Long-term promise vs current running of economy (III)
Central banking, (commercial banks) money supply, stock market, inflation
On Tue we wrote that
* 10+ trillion in money supply, in money market accounts being actively drawn
* Money market accounts earning 5+% interest rate
* emergency of AI
From past weekend AMZN become top causal predictor for US equities. AMZN runs online retail, also largest cloud services which could host infrastructure of many client computing services. Let's search for what are computed to drive AMZN, as of Tue 26 Mar (https://tsterm.com/?q=amzn&h=24w&asof=2024-03-26):
1. NVDA (industrial/semiconductor, AI)
2. Basic materials XLB
3. Nasdaq 100 QQQ
4. Nike NKE (consumer)
5. ASML (industrial/semiconductor, only firm that produces semiconductor manufacturing equipment)
The above five's today's prices are computed to be most influential for AMZN's price in 6 months.

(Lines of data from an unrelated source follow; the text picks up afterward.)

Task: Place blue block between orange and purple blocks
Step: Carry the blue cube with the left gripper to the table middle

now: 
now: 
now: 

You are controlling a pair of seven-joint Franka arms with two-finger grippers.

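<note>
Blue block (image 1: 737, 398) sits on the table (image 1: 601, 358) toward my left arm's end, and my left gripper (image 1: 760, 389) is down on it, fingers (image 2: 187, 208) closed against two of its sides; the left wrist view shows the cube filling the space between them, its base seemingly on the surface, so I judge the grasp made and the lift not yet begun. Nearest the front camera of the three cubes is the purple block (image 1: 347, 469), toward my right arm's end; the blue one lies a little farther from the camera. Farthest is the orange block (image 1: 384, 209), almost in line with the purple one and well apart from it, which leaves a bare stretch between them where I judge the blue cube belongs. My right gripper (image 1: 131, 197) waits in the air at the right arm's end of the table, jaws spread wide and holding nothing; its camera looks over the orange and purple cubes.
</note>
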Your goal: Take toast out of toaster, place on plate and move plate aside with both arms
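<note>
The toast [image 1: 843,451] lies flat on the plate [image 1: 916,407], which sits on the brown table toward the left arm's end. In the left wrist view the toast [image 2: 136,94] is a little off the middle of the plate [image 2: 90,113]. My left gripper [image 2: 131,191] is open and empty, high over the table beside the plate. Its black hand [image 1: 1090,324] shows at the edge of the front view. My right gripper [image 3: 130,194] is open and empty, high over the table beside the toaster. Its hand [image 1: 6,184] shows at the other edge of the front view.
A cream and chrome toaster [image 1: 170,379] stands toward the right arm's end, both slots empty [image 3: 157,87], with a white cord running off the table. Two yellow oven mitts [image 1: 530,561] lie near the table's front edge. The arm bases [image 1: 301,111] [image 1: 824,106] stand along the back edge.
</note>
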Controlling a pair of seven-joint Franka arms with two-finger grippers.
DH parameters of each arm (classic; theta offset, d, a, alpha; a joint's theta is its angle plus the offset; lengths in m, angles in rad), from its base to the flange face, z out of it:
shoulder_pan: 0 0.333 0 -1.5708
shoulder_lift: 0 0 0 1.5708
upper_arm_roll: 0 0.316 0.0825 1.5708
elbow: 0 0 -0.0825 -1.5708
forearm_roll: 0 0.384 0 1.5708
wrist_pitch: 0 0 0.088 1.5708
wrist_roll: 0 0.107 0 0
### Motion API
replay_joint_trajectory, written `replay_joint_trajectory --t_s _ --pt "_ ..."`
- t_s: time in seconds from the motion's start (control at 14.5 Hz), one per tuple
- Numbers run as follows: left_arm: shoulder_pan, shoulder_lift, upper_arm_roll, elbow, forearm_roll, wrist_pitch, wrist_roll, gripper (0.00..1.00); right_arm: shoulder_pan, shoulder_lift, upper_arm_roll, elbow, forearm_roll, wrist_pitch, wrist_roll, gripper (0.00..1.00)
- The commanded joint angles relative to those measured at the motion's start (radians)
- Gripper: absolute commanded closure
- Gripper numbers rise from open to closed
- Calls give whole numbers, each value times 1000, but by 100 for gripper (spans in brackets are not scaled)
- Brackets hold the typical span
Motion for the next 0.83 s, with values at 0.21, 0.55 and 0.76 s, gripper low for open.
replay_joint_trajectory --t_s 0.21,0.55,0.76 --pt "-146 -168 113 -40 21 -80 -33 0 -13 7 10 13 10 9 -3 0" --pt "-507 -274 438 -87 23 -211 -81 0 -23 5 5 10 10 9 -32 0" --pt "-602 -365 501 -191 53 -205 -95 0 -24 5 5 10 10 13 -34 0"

Every 10 years, the M2 money supply doubles; over past 10 years, Basic Materials XLB about doubled as well.
Now given AMZN, with a (high) price-to-earning ratio 61 and market capitalisation 1.85 trillion USD, can it absorb excess liquidity on the market and contribute towards repressing inflation? Not necessarily. For example let us search for Marriott, the international hotel chain. Its predictors are computed to be
1. Amazon AMZN (consumer, cloud services, technology)
2. Lockheed Martin LMT. (industrial/defence)
3. United Kingdom Equity EWU
So here is our fourth point:
* inflation of some discretionary item (outside statistical basket for inflation index)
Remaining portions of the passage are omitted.